On the other hand, the South African Constitution makes it clear that both the Bill of Rights, and the Constitution itself, must consider International Law.

Section 39(1)(b) states:When interpreting the Bill of Rights, a court, tribunal or forum (b) must consider international law;Section 233 states:When interpreting any legislation, every court must prefer any reasonable interpretation of the legislation that is consistent with international law over any alternative interpretation that is inconsistent with international lawSince 1994, South Africa has ratified three international covenants which guarantee the right of self-determination to all peoples:
On 9 July 1996 South Africa ratified the African Charter on Human and Peoples' Rights (ACHPR) which, in Article 20, states that all peoples have the right to exist, that their right to self-determination is unquestionable and inalienable, and that they can freely pursue their economic and social development according to the policy they have freely chosen.

On 10 December 1998 South Africa ratified the International Covenant on Civil and Political Rights (ICCPR) which, in Article 1, states that all peoples have the right to self-determination, and by virtue of that right they can freely determine their political status and freely pursue their economic, social, and cultural development.

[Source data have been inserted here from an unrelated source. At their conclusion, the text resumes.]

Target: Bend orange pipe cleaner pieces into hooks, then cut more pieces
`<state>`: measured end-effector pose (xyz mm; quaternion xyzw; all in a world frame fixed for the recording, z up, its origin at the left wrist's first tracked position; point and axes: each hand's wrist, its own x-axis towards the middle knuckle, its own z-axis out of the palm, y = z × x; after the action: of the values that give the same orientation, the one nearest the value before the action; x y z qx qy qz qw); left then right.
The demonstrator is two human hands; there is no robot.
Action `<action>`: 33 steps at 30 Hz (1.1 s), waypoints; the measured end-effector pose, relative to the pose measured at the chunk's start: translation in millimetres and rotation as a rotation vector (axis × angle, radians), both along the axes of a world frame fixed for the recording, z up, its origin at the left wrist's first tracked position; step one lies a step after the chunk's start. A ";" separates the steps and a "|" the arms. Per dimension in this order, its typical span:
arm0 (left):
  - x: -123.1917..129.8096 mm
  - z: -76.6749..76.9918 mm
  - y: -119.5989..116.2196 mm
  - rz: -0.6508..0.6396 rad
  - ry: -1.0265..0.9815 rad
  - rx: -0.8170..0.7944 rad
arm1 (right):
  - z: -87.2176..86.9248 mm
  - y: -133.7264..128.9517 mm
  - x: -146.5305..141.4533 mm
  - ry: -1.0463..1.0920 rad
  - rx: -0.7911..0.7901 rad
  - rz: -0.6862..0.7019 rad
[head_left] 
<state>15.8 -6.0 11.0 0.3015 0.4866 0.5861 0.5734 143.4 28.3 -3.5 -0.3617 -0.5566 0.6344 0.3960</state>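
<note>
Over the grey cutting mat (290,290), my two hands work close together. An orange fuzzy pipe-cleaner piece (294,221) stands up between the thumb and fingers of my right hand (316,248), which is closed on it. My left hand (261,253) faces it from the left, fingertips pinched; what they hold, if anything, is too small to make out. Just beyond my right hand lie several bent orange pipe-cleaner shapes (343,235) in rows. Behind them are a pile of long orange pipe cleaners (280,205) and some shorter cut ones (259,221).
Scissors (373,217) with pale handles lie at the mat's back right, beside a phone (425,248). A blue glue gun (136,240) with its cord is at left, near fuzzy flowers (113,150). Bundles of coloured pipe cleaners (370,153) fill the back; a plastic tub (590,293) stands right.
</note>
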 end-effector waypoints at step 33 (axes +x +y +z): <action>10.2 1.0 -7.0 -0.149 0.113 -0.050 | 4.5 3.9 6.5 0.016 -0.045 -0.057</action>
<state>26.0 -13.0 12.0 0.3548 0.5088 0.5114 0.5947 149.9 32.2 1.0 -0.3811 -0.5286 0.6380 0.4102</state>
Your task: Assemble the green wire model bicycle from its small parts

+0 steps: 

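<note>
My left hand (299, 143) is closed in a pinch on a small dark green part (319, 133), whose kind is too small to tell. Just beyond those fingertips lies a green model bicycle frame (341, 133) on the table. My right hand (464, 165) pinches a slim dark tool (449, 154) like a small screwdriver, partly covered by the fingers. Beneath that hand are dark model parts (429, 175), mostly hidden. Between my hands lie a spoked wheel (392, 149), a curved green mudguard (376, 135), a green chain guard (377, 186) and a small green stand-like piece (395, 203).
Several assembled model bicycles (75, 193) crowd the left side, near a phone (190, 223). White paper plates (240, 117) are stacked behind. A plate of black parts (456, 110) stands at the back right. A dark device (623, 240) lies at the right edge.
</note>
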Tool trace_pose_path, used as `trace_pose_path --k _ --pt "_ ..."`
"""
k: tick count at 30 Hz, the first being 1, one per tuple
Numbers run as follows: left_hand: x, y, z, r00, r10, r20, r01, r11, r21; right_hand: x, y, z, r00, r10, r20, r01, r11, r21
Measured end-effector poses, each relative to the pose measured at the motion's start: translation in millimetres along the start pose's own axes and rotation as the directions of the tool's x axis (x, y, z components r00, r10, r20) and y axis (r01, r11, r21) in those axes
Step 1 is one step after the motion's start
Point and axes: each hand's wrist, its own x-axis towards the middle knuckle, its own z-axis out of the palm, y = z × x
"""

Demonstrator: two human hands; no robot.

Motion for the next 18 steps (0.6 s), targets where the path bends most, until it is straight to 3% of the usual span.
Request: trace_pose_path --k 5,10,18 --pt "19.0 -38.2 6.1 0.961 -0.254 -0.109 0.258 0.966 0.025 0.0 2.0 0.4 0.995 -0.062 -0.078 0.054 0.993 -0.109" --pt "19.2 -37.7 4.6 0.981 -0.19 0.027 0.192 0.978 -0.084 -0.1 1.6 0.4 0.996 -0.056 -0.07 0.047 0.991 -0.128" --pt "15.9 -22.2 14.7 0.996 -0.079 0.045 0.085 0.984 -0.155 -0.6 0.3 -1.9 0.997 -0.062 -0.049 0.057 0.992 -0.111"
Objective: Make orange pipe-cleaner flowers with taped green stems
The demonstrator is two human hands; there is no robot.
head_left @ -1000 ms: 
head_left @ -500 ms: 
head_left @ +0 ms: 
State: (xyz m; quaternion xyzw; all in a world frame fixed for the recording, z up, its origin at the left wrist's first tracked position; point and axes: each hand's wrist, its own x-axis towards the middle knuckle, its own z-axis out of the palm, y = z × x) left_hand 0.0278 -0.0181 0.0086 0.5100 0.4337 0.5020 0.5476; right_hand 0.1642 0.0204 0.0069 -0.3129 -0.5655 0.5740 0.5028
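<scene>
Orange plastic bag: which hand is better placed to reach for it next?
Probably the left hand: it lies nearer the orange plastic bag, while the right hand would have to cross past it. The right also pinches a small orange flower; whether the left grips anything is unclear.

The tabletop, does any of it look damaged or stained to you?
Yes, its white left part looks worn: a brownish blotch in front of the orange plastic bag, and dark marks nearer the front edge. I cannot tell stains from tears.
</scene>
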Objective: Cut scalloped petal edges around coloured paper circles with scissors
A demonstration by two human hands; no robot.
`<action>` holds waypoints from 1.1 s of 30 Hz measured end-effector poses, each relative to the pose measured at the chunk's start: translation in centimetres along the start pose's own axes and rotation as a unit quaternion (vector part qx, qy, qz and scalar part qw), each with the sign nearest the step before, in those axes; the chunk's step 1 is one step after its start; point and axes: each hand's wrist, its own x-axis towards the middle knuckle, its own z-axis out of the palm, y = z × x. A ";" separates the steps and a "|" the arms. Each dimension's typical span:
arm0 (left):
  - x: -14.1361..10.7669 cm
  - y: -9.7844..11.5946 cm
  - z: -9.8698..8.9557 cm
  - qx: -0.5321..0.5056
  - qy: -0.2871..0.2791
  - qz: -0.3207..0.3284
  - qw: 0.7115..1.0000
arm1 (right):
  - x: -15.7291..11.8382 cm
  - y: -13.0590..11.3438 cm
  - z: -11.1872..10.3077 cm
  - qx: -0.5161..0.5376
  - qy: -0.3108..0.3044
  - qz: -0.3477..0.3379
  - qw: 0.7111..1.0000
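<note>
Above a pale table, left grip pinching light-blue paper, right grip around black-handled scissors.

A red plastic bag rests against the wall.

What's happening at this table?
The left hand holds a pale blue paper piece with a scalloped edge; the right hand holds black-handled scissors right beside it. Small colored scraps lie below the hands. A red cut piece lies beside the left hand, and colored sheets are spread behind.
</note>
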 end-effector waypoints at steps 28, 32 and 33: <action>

On 12 January 2015 South Africa ratified the International Covenant on Economic, Social, and Cultural Rights (ICESCR) which, in Article 1, again states that all peoples have the right to self-determination, and by virtue of that right they can freely determine their political status and freely pursue their economic, social, and cultural development;

Thus the right to self-determination has been proposed as a route for creating a legal framework wherein the Cape could secede from South Africa.

On the other hand, some critics point out that remedial secession is seen as an 'extreme' measure, usually reserved for former colonies or when a people suffer 'extreme prejudice'. Hence they argue that self-determination is not necessarily synonymous with secession, nor does the former lead to the latter in the majority of cases. Furthermore, despite the references to international law in the South African Constitution and Bill of Rights, international law does not contain an explicit right or legal framework for secession.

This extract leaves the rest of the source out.